▸ What the exercise asks: The copy you give must match the listing below exactly and contain no pictures.

╭──

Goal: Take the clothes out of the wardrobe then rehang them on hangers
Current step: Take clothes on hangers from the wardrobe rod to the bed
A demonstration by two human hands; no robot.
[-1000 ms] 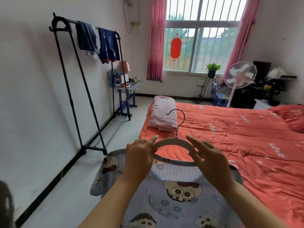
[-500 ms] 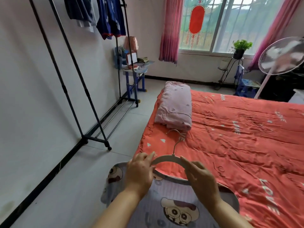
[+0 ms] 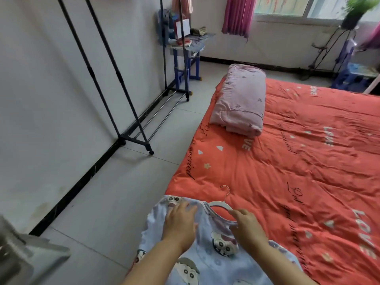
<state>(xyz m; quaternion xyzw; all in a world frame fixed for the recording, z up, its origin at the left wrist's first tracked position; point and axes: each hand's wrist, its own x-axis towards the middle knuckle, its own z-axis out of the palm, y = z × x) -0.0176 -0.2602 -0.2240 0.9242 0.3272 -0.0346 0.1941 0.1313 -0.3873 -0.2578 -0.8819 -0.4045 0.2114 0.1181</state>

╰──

▸ Solution to this problem:
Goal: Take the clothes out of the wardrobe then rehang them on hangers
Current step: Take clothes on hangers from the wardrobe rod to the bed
A demonstration by two human hands; no robot.
[-1000 ms] 
[-500 ms] 
[+0 ms] 
<state>(xyz m; quaternion xyzw; all in a world frame fixed for the recording, z up, its origin at the left wrist's first tracked position; point and axes: each hand's wrist, its own x-axis towards the middle knuckle, its own z-axis out of the palm, y = z × x) -0.0176 -0.2602 -0.2240 0.9242 0.3272 -0.0346 0.1941 0.1313 -0.3873 -0.2578 -0.8819 -0.4045 0.2114 0.1181</state>

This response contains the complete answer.